Guste-Pedersen refers to systems analysts and geologists as examples of specialists the government sector struggles to keep.

– We have a problem when the National Audit Office issues a warning because there’s a lack of IT competency in our police force. Cybercrime has to be fought with high-level competency by the police. The same thing applies to natural disasters, including avalanches. Who do we look to for expertise when an avanlache takes place in Gjerdrum? Of course, NVE (Norwegian Water Resrouces and Energy Directorate). But if we doe this, we have to make sure to keep this expertise in government agencies, and salary levels are our best tool for doing so, she states.

Negotiate locally

Guste-Pedersen says that Tekna members working for the government are now negotiating their salaries at their own workplaces through local, collective negotiations (although an economic framework for these negotiations is centrally determined).

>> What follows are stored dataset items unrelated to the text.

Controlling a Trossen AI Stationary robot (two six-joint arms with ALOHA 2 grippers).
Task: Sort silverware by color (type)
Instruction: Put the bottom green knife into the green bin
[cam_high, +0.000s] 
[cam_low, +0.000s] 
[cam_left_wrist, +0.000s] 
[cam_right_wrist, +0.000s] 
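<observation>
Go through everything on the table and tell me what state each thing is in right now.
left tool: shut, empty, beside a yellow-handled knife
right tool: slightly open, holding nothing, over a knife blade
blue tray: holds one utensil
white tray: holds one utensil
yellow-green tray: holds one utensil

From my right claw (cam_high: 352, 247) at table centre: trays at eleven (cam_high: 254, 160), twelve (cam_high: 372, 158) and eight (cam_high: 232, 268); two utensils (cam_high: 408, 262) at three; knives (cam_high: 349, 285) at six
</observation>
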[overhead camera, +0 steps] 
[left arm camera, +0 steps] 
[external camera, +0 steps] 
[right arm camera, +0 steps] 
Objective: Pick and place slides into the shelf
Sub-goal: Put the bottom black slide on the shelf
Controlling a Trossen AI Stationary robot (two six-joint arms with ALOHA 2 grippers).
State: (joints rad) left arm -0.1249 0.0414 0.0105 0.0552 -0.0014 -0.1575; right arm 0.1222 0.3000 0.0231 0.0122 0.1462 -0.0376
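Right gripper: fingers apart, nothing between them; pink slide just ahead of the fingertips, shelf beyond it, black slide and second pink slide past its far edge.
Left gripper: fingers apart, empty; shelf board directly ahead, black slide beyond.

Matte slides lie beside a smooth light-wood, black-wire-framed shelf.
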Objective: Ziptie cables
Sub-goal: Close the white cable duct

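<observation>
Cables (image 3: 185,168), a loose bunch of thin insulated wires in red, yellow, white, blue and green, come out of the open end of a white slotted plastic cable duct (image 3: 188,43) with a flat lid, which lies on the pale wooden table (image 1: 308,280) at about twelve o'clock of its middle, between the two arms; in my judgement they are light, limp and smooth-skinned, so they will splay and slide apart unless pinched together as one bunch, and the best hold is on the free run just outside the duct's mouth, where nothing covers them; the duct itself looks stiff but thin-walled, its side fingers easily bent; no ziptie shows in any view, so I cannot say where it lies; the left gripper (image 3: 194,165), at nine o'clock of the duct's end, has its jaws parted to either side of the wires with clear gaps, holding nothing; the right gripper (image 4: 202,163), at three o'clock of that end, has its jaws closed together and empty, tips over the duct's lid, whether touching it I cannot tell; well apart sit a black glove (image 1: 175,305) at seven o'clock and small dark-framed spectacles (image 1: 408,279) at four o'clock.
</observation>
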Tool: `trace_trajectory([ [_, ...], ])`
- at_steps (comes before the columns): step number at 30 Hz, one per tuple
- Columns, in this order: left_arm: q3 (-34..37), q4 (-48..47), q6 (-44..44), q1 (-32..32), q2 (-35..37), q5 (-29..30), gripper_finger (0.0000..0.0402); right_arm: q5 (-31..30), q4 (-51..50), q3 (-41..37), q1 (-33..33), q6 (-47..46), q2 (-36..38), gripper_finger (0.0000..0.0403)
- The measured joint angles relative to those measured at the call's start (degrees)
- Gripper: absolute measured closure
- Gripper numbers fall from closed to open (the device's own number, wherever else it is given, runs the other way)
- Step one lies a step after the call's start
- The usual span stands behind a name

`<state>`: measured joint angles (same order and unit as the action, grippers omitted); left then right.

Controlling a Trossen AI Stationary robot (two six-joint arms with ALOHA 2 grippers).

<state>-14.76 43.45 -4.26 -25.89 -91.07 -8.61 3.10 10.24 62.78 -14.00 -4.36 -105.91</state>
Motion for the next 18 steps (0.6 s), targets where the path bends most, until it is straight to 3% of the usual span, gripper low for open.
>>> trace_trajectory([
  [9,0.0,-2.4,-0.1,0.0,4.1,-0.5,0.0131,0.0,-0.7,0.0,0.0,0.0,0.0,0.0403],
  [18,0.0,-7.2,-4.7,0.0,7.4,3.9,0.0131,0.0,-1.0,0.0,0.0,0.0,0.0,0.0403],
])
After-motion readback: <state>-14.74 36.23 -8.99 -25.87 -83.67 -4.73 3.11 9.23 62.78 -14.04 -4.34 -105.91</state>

– The fact that this framework is centrally determined means that our representatives don’t have the same possibilities as they would if working in the private and municipal sectors to influence the size of the pot. But the deal contains other factors (for instance, additional money in the pot or separate negotiations) that can influence the overall framework. The local union representatives negotiate how the pot will be split, or if there’ll be any negotiating on additional money to be distributed locally to certain groups or individuals. Usually, there are negotiations on a number of these points, she explains.

The school board and Oslo municipality: Money pits

– Tekna and Akademikerne have had collective salary determination at the municipal level since 2004. This has made the municipalities better able to use salary levels as a means of being competitive and attracting employees who are highly qualified in specialized areas, says chief negotiator in Tekna Municipality Sonia Monfort Roedelè.


Sonia Monfort Roedelé
Tekna Municipality’s chief negotiator Sonia Monfort Roedelè

Being able to determine their salaries locally has been positive for Tekna members. But there are still two groups that are lagging behind with regard to central salary determination at the municipal level; upper secondary school lecturers and municipal employees in Oslo.

– We’re still struggling to succeed at getting local salary determination for our municipal employees and lecturers in Oslo. These are bargaining areas that persist in an old-fashioned and outdated salary system. If we’re going to be able to recruit and keep competence STEM lecturers, who are in short supply, the municipalities must be able to compete more on salary levels with other sectors. If Oslo municipality is to achieve its ambition of becoming a world leader in digitalization and sustainability, salary has to be actively used as a way of keeping highly educated employees and cutting down on what’s been an unreasonably high use of consultants, she says.